My eyes about popped out of my head, but not from joy like Rita; from repulsion. I knew exactly the spots Patrick was talking about, where he wanted to place us. It wasn't a good one.
Maybe I should explain this "art" exhibit. As I already stated, it is comprised of a maze of halls and rooms. Models, however, do not fill the halls, only their body parts do. The entire exhibit has secret accesses, to narrow cavities and passages, that allow the models to be positioned on the opposite sides of the walls.
Along these narrow passageways and wall cavities are spots for the models to fill. Some are elevated, while some are low the ground, requiring a girl to be on her knees, or even laying on her side. Each spot has holes cut out of the particle board where the models are to push their beasts or asses through, and handles are fashioned where appropriate, so they can leverage themselves against the walls more easily. Still, for a three-hour event, it would be a grueling exercise for most of the women.
So imagine, as one makes their way through the halls and rooms of the exhibit, the only thing they see are body parts sticking out through the walls, all tits and asses. Some of the passageways even had ceilings to them, with models lying above, their breasts dangling above, like chandeliers over the visitors' heads.
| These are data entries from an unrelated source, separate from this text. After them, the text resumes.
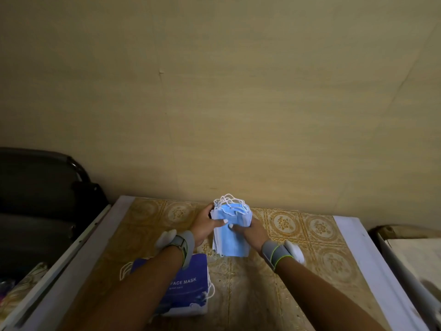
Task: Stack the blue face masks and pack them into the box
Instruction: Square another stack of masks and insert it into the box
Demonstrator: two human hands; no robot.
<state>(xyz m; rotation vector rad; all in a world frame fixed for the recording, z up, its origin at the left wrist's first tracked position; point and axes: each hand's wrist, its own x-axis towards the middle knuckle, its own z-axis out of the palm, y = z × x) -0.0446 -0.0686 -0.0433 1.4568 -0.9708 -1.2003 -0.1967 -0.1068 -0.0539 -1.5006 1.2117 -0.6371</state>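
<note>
Head view shows both hands gripping one thick stack of pale blue pleated face masks (230, 232) above the patterned tabletop (298, 225); the left hand (205, 223) curls round its left edge, the right hand (250, 231) round its right, thumbs pressed on top. The stack looks soft and slightly fanned, white ear loops (228, 200) bunched at the far end. I'd say squaring the edges and tucking those loops in first would help it slide into the dark blue cardboard mask box (191, 290), lying near under the left forearm.
</note>
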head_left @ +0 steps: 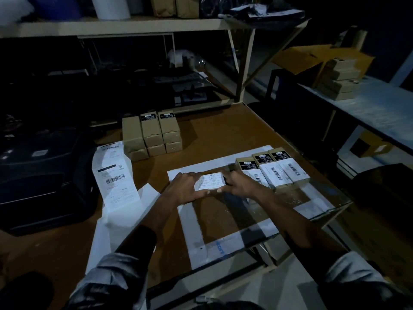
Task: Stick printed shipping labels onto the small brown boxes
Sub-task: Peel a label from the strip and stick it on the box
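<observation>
Brown table (214, 135): printer (42, 175) at left, label strip (114, 175) hanging beside it. Unlabelled brown boxes (152, 133) stacked far centre; three labelled boxes (274, 171) in a row at right. Near centre, left hand (185, 186) and right hand (240, 183) grip a box (210, 181) from either side, thumbs on its near edge, white label uppermost.

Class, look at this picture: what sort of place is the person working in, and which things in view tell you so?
Probably a small packing or dispatch room. Brown boxes stand stacked on the worktable, a strip of printed shipping labels hangs from a label printer, and three labelled boxes lie in a row beside the hands.
</observation>
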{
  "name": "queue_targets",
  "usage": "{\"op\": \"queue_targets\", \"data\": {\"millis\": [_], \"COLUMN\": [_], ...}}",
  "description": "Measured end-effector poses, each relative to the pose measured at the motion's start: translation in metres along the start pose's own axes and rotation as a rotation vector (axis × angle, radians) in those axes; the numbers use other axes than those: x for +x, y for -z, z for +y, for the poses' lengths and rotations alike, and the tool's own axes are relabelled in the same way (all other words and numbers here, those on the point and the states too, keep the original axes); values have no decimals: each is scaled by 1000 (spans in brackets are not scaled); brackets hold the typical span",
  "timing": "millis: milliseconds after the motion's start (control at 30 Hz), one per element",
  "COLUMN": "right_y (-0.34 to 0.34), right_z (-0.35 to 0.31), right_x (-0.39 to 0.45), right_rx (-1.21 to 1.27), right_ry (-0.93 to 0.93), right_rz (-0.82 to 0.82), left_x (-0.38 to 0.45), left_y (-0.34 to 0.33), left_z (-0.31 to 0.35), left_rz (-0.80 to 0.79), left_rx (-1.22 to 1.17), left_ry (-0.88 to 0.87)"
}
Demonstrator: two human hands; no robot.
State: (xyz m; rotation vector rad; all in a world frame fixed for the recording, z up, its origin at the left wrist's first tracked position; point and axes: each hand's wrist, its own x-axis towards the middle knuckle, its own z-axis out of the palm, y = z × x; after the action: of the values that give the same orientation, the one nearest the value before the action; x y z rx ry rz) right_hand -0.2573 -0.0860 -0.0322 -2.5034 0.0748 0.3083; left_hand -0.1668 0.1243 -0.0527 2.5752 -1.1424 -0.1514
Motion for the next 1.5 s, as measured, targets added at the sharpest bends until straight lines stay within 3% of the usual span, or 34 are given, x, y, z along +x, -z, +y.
{"op": "queue_targets", "data": {"millis": [167,333,500,667,867,1000,1200,1367,1500], "right_y": [4,-8,-63,-91,-105,-102,-97,-65,-82], "right_z": [-1,-4,-19,-31,-17,-10,-17,-25,-44], "right_x": [7,2,-18,-23,-9,-11,-9,-9,-10], "right_rx": [-27,41,-180,-287,-526,-465,-343,-341,-424], "right_ry": [-51,-87,-139,-144,-3,-105,-299,-129,-32], "right_rz": [-44,25,201,304,401,505,533,592,407], "left_x": [-1,-4,-11,-19,-22,-22,-21,-24,-27], "left_y": [7,9,1,-4,5,5,-1,-3,-3], "left_z": [-2,1,-3,-16,-15,-16,-18,-14,-9], "left_rz": [-97,-124,-38,-17,-34,-46,-66,-36,4], "left_rx": [-32,-76,192,40,-75,-75,11,51,67], "left_ry": [6,36,175,135,97,124,133,93,91]}}
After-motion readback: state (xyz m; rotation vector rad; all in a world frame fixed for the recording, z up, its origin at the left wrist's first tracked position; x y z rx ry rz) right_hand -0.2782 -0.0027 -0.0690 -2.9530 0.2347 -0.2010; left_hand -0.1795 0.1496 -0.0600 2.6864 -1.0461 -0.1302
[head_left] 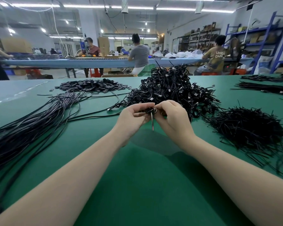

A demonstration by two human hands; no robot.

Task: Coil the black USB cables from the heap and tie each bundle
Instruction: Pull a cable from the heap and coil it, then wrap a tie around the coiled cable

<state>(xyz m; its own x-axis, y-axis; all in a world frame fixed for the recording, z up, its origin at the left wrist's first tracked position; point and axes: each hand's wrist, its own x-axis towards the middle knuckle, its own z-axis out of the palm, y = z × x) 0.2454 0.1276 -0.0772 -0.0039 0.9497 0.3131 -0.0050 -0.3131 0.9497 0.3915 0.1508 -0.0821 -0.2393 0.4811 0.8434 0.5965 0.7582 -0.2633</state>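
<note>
A small coiled black USB cable bundle (148, 110) is held above the green table (137, 185) between both hands. My left hand (134, 117) grips it from the left with curled fingers. My right hand (171, 116) pinches it from the right. A thin tie end (152, 123) hangs down from the bundle. Behind the hands lies a big heap of coiled, tied cables (171, 90). Loose straight black cables (28, 128) spread across the left side. A pile of black twist ties (247, 128) lies at the right.
A pile of small flat black pieces (91, 86) lies at the back left. More black ties and cables (265, 86) lie at the far right edge. Beyond the table, several people sit at a long blue bench (88, 62); shelves (260, 39) stand on the right.
</note>
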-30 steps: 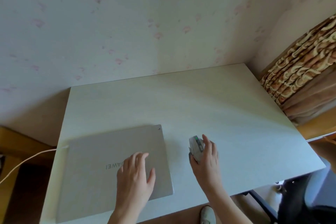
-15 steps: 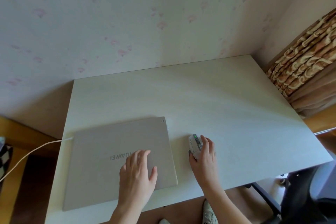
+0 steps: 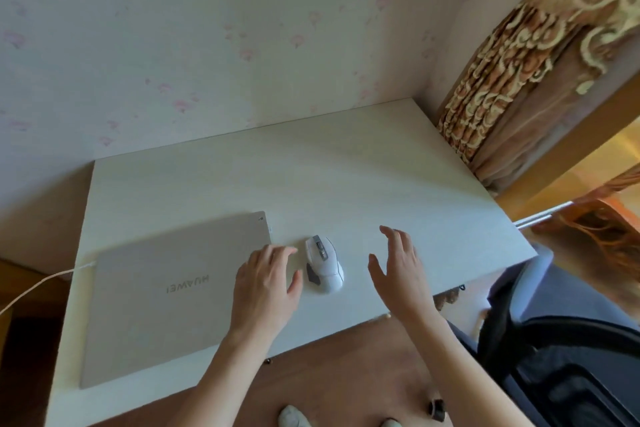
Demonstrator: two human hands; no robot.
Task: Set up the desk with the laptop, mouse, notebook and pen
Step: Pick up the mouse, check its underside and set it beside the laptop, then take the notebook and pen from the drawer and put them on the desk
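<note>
A closed silver laptop [image 3: 166,295] lies on the left half of the white desk [image 3: 346,184], logo upside down to me, with a white cable [image 3: 38,284] plugged into its left side. A white and grey mouse [image 3: 323,263] sits just right of the laptop, alone on the desk. My left hand [image 3: 266,284] rests flat on the laptop's right edge, fingers spread, thumb close to the mouse. My right hand [image 3: 401,267] hovers open to the right of the mouse, apart from it. No notebook or pen is in view.
A wall with pink-flowered paper runs behind the desk. A patterned brown curtain [image 3: 512,62] hangs at the right corner. A dark office chair [image 3: 561,350] stands at the lower right, by the desk's near edge. Wooden floor lies below.
My right hand has let go of the mouse and moved off to its right. My left hand slid to the laptop's right edge. The view shifted to the right.
</note>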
No guest would ever see a model's face, nor would any model show more than just part of her body, either her tits or her ass. Still, Patrick insisted that all participants must remain completely nude during the event, even though they were behind a wall, away from the eyes of anyone. No clothing was permitted at all. Except, of course, by the patrons.
The holes Patrick and his crew had fashioned were rather small, too. This was by design, as Patrick didn't want "gaps" in the walls that would allow guests to see anything other than what Patrick wanted them to see. No shoulders, stomachs, or any part of the torso other than the breasts. No more leg or back than necessary, for the girls who had to flaunt their asses through those stupid holes.
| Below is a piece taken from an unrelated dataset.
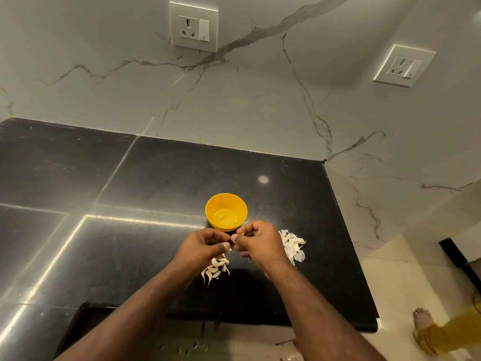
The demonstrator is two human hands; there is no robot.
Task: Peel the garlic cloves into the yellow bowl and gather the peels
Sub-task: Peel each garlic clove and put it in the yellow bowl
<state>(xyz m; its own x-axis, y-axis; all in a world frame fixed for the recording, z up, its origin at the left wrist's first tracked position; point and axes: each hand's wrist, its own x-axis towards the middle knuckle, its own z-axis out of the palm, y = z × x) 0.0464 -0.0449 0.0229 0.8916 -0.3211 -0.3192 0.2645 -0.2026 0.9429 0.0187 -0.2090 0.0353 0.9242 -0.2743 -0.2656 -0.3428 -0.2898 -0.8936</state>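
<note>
**Two hands close together over a black counter, near a yellow bowl**

Across the left and centre of the frame: black counter (109,183), polished, with bright streaks of reflected light. In the upper part: grey marble wall (260,105) with dark veins, one wall socket (193,26) at upper centre-left, a second socket (404,65) at upper right.

Just left of centre, low in the frame: left hand (205,246), fingers curled inward, thumb tip pressed toward the other hand. Possibly pinching something small between the thumbs; too hidden to tell what. Below that hand, on the counter: small heap of garlic cloves (216,269), pale, partly covered by the wrist.

At centre, just above both hands: yellow bowl (226,211), upright on the counter, near rim partly hidden behind the knuckles. Inside, a pale bit or two on the bottom; cannot tell whether cloves or a glare spot.

Just right of centre: right hand (259,239), fingers curled too, thumb tip meeting the left thumb tip. Held item not visible here either.

Right of that hand, touching the counter: pile of white peels (291,246), loose and flaky, partly behind the wrist.

At lower right, past the counter edge: pale floor (406,277), a bare foot (422,319) and a yellow garment (447,340).
</note>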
We knew full well that as the girls went to their places, Patrick and his goons would have to assist some of them. It would require physically pulling their breasts through these tight openings in the walls. Save for the A and B-cup models, many girls would be subjected to such hands-on action. If I was going to be included in this atrocity of an "art piece", it was definitely happening to me, too. I have ridiculously large breasts.
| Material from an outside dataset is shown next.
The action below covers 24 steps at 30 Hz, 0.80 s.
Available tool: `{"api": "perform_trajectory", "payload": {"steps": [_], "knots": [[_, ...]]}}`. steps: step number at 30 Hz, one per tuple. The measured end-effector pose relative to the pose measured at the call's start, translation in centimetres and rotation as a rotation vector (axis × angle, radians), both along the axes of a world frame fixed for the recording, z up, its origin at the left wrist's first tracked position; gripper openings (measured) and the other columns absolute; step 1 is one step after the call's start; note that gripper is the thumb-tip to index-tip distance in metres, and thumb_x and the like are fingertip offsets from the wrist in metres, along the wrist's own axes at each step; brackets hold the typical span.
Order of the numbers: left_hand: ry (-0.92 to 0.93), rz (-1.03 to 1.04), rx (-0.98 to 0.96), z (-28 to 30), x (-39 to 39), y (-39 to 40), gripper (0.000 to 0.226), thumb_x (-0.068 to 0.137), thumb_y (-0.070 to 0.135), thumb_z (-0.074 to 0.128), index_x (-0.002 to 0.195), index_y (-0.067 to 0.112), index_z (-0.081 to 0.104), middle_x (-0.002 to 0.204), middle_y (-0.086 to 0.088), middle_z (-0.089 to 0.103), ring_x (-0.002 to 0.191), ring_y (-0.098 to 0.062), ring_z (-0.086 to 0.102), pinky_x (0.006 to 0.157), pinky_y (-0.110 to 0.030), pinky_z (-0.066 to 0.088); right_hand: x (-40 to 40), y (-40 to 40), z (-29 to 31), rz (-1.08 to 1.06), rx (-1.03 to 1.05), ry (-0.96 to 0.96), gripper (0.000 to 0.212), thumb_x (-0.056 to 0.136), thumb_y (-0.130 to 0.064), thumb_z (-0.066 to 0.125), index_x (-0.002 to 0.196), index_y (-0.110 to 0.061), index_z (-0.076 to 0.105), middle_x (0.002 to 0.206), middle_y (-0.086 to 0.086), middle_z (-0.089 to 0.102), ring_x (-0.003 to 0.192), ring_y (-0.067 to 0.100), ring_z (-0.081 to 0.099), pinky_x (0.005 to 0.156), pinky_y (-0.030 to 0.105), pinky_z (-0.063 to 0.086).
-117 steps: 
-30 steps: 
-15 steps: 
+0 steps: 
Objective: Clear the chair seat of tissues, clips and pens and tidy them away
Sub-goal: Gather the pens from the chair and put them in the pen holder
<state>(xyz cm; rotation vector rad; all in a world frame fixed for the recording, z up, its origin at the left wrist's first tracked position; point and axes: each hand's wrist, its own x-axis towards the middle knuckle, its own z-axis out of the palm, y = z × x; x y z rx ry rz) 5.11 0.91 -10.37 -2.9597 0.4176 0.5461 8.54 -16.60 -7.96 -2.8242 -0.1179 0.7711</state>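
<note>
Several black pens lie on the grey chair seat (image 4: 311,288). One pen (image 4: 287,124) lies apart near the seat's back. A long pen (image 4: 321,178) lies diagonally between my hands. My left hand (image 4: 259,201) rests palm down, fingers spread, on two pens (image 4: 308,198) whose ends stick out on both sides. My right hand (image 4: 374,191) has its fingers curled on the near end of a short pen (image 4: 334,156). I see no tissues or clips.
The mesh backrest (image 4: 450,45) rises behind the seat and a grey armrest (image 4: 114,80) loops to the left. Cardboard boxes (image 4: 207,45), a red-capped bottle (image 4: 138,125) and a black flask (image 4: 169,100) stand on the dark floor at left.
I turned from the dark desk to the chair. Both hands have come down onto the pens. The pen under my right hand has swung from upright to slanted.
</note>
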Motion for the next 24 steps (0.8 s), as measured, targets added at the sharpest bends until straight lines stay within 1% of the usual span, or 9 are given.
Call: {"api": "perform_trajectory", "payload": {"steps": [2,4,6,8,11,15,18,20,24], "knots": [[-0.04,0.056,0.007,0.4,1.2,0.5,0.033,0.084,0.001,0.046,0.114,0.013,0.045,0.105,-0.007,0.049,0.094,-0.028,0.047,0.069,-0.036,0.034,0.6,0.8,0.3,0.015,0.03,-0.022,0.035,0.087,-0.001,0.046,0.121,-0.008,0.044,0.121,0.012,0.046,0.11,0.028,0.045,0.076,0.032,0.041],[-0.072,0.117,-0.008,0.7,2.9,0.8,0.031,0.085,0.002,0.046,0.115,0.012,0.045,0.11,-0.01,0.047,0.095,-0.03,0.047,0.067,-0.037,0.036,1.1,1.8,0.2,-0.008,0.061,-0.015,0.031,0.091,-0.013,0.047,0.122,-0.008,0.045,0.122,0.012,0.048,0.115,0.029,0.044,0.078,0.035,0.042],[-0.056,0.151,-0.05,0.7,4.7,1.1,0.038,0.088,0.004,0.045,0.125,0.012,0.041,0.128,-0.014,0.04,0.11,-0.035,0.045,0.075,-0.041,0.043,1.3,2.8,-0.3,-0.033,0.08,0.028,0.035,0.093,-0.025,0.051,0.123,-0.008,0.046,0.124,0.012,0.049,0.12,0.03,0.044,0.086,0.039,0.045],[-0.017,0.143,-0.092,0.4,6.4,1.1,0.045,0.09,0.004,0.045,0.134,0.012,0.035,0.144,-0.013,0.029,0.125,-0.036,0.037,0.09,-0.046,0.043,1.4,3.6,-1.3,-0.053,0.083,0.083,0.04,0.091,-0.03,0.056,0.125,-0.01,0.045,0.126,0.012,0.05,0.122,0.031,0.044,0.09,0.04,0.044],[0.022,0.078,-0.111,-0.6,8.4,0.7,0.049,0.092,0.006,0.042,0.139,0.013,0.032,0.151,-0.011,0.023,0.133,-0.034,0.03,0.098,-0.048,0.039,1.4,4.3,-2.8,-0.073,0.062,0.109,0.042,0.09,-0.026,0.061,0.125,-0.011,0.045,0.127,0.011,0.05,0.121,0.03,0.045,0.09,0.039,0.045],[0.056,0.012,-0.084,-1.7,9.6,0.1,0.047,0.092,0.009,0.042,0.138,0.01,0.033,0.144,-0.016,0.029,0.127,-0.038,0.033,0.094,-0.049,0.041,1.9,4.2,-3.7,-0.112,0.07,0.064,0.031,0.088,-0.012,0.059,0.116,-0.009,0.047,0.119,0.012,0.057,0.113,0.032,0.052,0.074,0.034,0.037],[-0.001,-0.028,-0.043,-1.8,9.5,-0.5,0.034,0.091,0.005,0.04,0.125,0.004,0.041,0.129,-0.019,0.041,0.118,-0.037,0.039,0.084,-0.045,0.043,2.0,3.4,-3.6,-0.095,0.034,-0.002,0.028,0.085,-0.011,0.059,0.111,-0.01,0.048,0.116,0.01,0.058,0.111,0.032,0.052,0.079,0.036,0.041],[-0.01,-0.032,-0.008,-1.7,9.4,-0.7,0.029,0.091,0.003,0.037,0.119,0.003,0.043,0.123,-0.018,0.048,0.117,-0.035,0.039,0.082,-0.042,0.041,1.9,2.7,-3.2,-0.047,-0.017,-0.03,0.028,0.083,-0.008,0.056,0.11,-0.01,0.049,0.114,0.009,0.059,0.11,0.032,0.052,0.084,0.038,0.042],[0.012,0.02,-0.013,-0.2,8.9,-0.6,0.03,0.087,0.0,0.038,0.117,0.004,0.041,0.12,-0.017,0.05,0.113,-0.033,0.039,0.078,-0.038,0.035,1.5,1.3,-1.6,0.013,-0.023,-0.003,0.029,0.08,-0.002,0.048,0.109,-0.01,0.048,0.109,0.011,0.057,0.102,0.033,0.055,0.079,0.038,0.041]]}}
I've considered reducing them surgically, but since they're still quite firm, I don't want to mess with them yet. I wasn't dating anyone at the moment, but my "rocket tits" seemed to please the previous boyfriends I've had. I always enjoyed showing off in private, but this was an entirely different scenario.
At the end of the exhibition, guests are to make their way through a twenty-foot long tunnel, but it's only about two feet wide. Overweight guests have a side exit, and have to skip this part, but anyone else goes through the tunnel. Unlike most of the rest of the exhibit, this area was extremely well lit. The walls, floors and ceilings were painted solid white, making it hard to judge just how narrow the space really was, and there were no holes cut out for any body parts, until the very end, just before the exit. On either side of the walls there, would be two pairs of breasts facing each other. Those breasts would be the only frame of reference in this blindingly white, but narrow tunnel.